Un racconto di formazione a ritmo di musica

Whiplash può essere definito come un film di formazione, con un protagonista che cambia nel tempo, anche se non in meglio. Un percorso che vede Andrew Neiman passare da timido e gentile a sleale ed opportunista, il tutto nel nome della musica e della sua passione per questa. Un viaggio che ci mostra come a volte sulla strada verso il successo, si possa rinunciare a tutto, anche a sé stessi, pur di raggiungere la gloria.

Il film ci aiuta a percepire le emozioni del batterista interpretato da Miles Teller grazie all’ottima regia di Damien Chezelle che indugia al meglio sulla fatica, sul sudore e il sangue che il ragazzo versa durante il suo percorso.

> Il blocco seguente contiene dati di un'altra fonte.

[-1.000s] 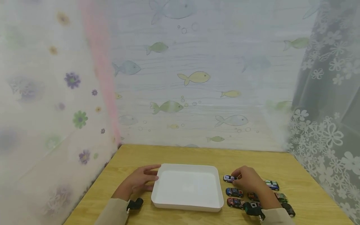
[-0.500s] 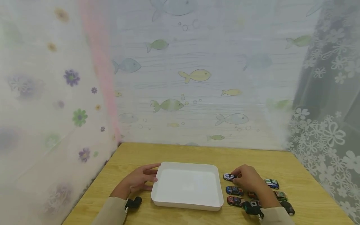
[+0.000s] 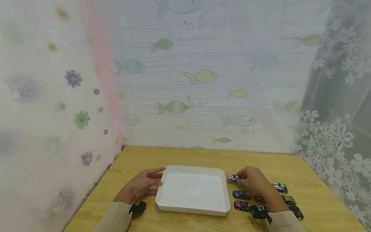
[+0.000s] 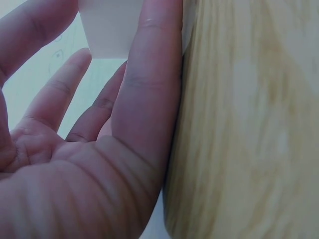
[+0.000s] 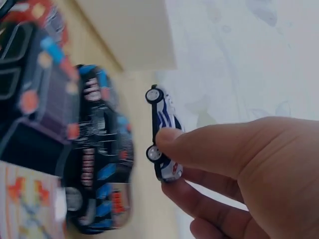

Nel corso della pellicola regia e montaggio vengono usate sapientemente andando a fondersi con la musica che fa da sfondo alle vicende tra i due protagonisti. Sì, perché sebbene la musica sia apparentemente centrale nella trama del film si rivela invece essere solo un macguffin, un espediente narrativo usato dalla storia per raccontarci del rapporto tra allievo e maestro.

Da sottolineare anche l’apporto della fotografia (Sharone Meir) che sposta l’obiettivo dai grattacieli e dalle luci di New York preferendo i suoi sobborghi e i suoi spazi offuscati, sicuramente più adatti e funzionali alla narrazione della pellicola.

Una tipica parabola americana

“Whiplash” è in tutto e per tutto un film all’americana che ci vuole mostrare quel modo tutto americano di vedere la vita. La filosofia che sottende a questo film è chiaramente quella del no pain no gain, del dare tutto e sacrificare tutto nella speranza di raggiungere il successo senza guardare in faccia a nessuno, nemmeno a sé stessi. L’unica cosa che conta è il successo, non importa come ci arriveremo e cosa dobbiamo sacrificare per ottenerlo.

L’ossessione e il sacrificio di sé stessi vengono venduti come qualcosa di positivo, quasi a giustificare i modi adottati dal personaggio di Fletcher, perché aiuta il talento di Neiman a venire a galla nell’attimo finale.

In quest’ottica, parafrasando una nota canzone, “uno su mille ce la fa” e l’essere “secondi” è qualcosa di umiliante, una sconfitta, anche se la strada per raggiungere il risultato è stata altrettanto tortuosa e piena di sacrifici quanto quella del “numero uno”.

Una filosofia questa che però, come ci insegna la stessa cultura americana, può portare all’autodistruzione se l’ossessione per quell’irraggiungibile “balena bianca” ci porterà a spingerci verso confini invalicabili per noi stessi.